11.6 Infringement Claims. If the manufacture, importation, sale or use of
-------------------
the Product pursuant to this Agreement results in any claim, suit or proceeding
alleging patent infringement against Medarex or EOS, such party shall promptly
notify the other party hereto. The defendant shall keep each other party hereto
reasonably informed of all material developments in connection with any such
claim, suit or proceeding.
12. DISPUTE RESOLUTION
12.1 Mediation. If a dispute arises out of or relates to this Agreement,
---------
or the breach thereof, and if said dispute cannot be settled through
negotiation, the parties agree first to try in good faith to settle the dispute
by mediation under the Commercial Mediation Rules of the American Arbitration
Association, before resorting to arbitration, litigation, or some other dispute
resolution procedure.
12.2 Arbitration. Subject to Sections 12.1 and 15.6, Medarex and EOS
-----------
agree that any dispute or controversy arising out of, in relation to, or in
connection with this Agreement, or the validity, enforceability, construction,
performance or breach thereof, shall be settled by binding arbitration in San
Francisco, California, United States of America, under the then-current Rules of
Commercial Arbitration of the American Arbitration Association by one (1)

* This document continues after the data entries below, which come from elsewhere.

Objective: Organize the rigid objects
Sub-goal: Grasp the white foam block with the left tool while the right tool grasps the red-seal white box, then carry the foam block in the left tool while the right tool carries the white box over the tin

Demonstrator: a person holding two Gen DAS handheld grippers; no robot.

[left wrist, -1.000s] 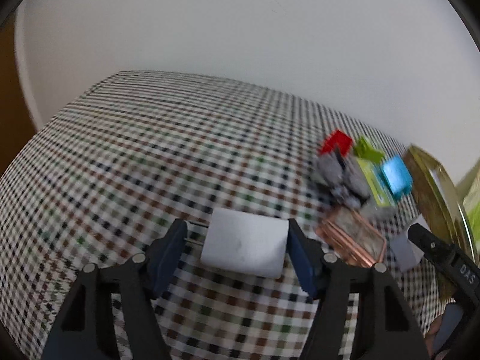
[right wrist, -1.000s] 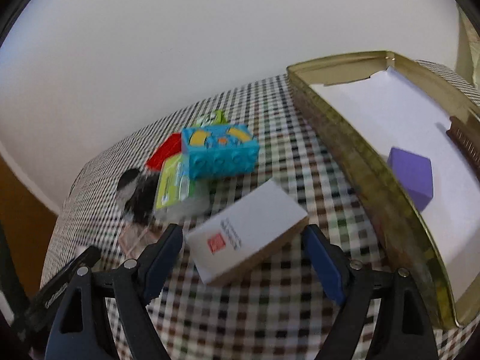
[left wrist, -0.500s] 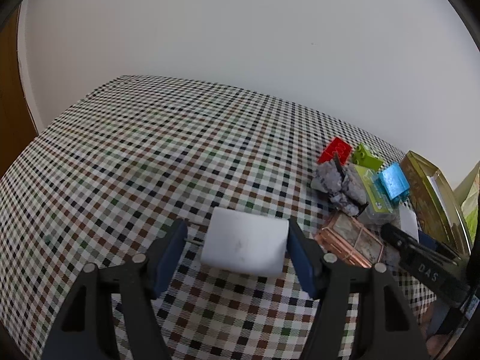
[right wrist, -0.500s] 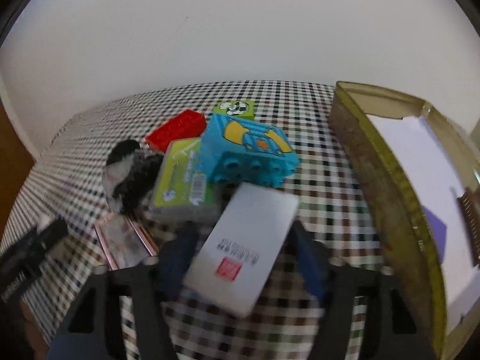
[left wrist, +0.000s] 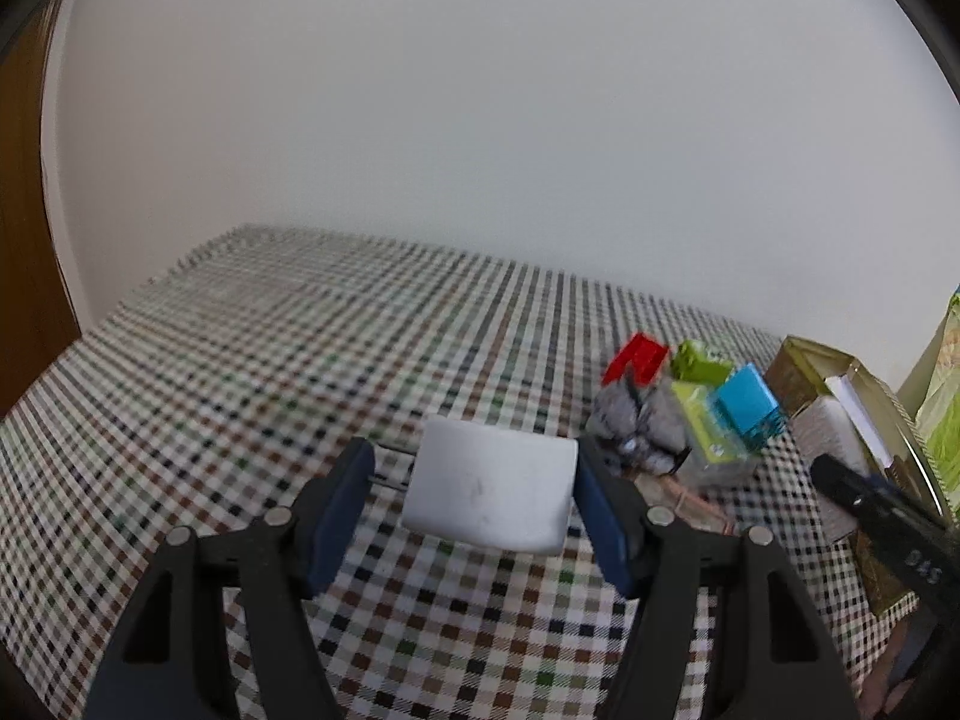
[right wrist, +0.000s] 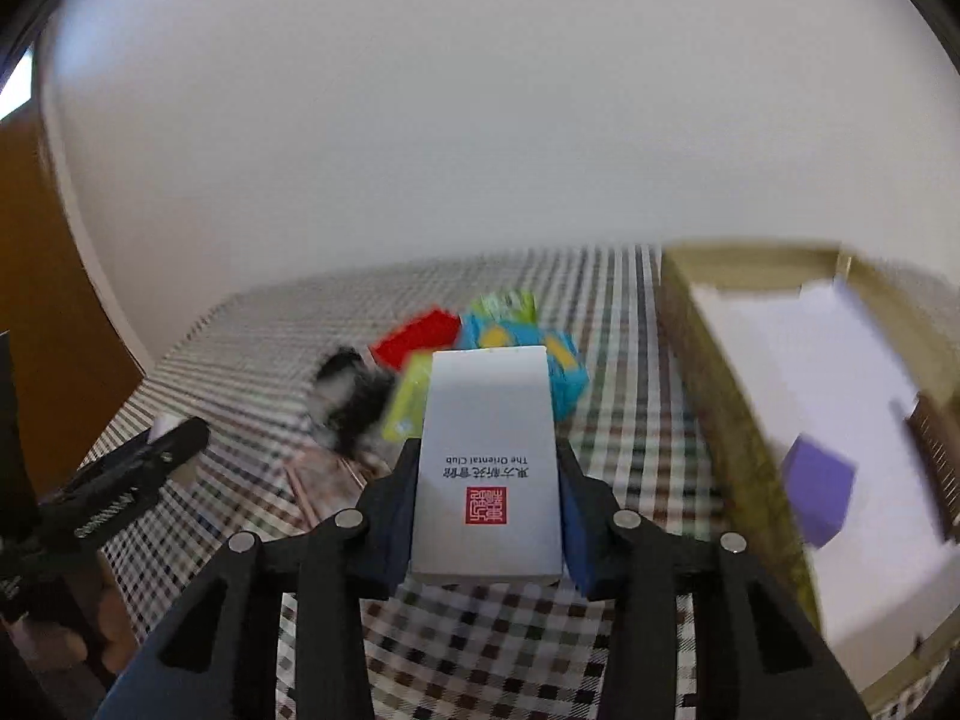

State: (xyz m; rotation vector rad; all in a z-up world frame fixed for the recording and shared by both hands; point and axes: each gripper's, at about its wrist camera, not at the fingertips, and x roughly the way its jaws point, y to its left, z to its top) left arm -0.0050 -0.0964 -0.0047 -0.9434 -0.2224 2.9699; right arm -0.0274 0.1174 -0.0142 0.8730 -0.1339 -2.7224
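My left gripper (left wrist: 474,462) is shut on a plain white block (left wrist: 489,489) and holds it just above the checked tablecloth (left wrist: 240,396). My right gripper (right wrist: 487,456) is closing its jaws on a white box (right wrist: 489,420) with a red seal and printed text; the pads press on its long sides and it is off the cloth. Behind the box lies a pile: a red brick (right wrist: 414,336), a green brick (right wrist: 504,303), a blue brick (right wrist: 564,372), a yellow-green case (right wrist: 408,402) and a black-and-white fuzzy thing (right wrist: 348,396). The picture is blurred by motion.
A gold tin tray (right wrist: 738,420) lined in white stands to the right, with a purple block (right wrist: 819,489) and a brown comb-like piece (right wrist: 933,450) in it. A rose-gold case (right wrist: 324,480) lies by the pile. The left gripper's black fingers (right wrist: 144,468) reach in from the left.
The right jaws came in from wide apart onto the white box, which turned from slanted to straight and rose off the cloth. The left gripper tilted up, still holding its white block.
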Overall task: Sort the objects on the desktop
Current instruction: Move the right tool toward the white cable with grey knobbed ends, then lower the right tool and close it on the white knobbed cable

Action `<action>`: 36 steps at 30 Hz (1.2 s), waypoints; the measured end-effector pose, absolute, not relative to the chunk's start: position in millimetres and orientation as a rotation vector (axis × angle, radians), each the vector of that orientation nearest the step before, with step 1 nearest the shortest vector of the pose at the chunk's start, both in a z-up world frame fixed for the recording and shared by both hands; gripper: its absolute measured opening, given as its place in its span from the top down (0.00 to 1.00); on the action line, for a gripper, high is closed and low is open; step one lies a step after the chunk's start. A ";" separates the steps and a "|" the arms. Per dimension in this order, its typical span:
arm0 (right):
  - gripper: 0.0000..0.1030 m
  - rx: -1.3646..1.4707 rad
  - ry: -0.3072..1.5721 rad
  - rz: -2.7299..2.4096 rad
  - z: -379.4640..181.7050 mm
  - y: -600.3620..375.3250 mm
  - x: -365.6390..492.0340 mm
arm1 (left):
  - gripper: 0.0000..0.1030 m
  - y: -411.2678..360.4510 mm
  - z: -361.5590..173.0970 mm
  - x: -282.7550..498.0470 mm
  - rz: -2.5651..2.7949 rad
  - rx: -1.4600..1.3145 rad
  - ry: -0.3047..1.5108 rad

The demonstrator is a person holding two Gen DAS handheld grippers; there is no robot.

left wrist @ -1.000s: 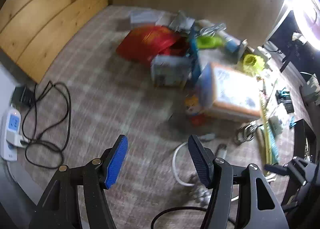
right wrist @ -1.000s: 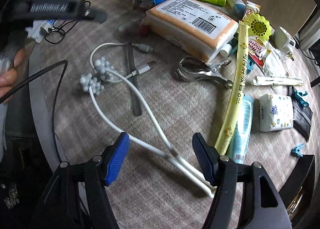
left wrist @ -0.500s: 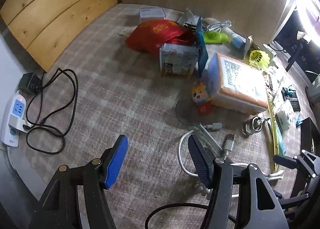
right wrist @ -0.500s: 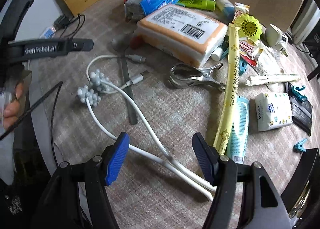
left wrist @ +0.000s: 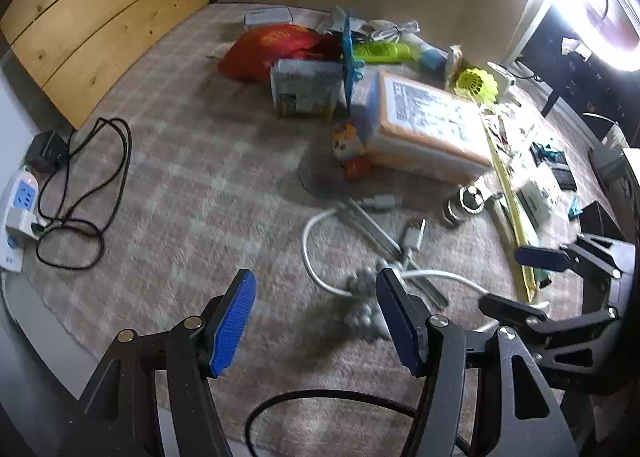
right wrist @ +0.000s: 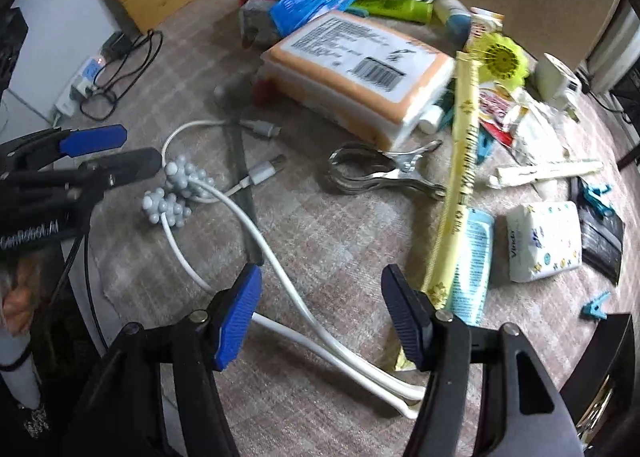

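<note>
A: Where is the white cable [right wrist: 256, 233] now?

B: It lies on the counter [right wrist: 320, 225] close to the near edge. It runs from the grey bead clusters [right wrist: 172, 193] on the left down toward the right tongs [right wrist: 320, 313]. Its doubled part passes between the two blue pads, but the pads do not touch it.

A: So the right tongs hold nothing?

B: Nothing yet. The jaws are wide and are closing at this moment, with the cable under the gap.

A: And the left tongs [left wrist: 316, 321]?

B: They stand fairly wide and empty, above the bead clusters [left wrist: 362, 297], near the left end of the cable.

A: How should the step be done well, in your opinion?

B: I think the right tongs should go lower first, so that the pads take both strands together. If only one strand is caught, the other may slip out. The yellow stick [right wrist: 460, 161] and the light blue tube [right wrist: 472, 257] lie just beside the right pad, so the closing should stay clear of them.

A: Anything else near?

B: The metal clip [right wrist: 376, 173] and the orange pack [right wrist: 360, 69] are farther toward the middle, well apart from the tongs.
</note>
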State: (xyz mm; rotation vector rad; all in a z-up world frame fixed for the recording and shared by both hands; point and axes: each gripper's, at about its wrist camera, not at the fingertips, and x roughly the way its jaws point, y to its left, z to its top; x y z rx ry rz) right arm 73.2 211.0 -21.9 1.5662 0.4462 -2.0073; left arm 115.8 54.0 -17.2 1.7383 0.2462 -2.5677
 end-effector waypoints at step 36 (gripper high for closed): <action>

arbitrator appointed in accordance with such Rules. The arbitrators shall
determine what discovery will be permitted, based on the principle of limiting
the cost and time which the parties must expend on discovery; provided, the
arbitrators shall permit such discovery as they deem necessary to achieve an
equitable resolution of the dispute. The decision and/or award rendered by the
arbitrator shall be written, final and non-appealable and may be entered in any
court of competent jurisdiction. The parties agree that, any provision of
applicable law notwithstanding, they will not request, and the arbitrator shall
have no authority to award, punitive or exemplary damages against any party. The
costs of any arbitration, including administrative fees and fees of the
arbitrator, shall be shared equally by the parties. Each party shall bear the
cost of its own attorneys' fees and expert fees.
***** REPRESENTS CONFIDENTIAL PORTION WHICH HAS BEEN OMITTED AND FILED
SEPARATELY WITH THE SECURITIES AND EXCHANGE COMMISSION. CONFIDENTIAL TREATMENT
HAS BEEN REQUESTED WITH RESPECT TO THE OMITTED PORTIONS.
-15-
13. INDEMNIFICATION
13.1 Medarex. Medarex shall indemnify, defend and hold harmless EOS and
-------
its directors, officers and employees (each an "EOS Indemnitee") from and
against any and all liabilities, damages, losses, costs or expenses (including
attorneys' and professional fees and other expenses of litigation and/or
arbitration) (each a "Liability") resulting from a claim, suit or proceeding
made or brought by a third party against an EOS Indemnitee arising from or
occurring as a result of (i) any breach of the representations and warranties
set forth in Section 10.1, (ii) the performance by Medarex of its obligations
hereunder, [*****]
13.2 EOS. EOS shall indemnify, defend and hold harmless Medarex and its
---
directors, officers and employees (each a "Medarex Indemnitee") from and against
any and all liabilities, damages, losses, costs or expenses (including
attorneys' and professional fees and other expenses of litigation and/or
arbitration) (each a "Liability") resulting from a claim, suit or proceeding
made or brought by a third party against a Medarex Indemnitee, arising from or
occurring as a result of (i) any breach of the representations and warranties
set forth in Section 10.2, (ii) the practice by EOS of any right granted herein,
or (iii) any development, testing, manufacture, importation, use, offer for
sale, sale or other distribution of any Product by EOS or its Affiliates or
Sublicensees (including, without limitation, product liability and patent
infringement claims), except in each case to the extent caused by the negligence
or willful misconduct of Medarex.
13.3 Procedure. In the event that any Indemnitee intends to claim
---------
indemnification under this Article 13 it shall promptly notify the other party
(the "Indemnitor") in writing of such alleged Liability. The Indemnitor shall
have the sole right to control the defense and settlement thereof. The
Indemnitees shall cooperate with the Indemnitor and its legal representatives in
the investigation of any action, claim or liability covered by this Article 13.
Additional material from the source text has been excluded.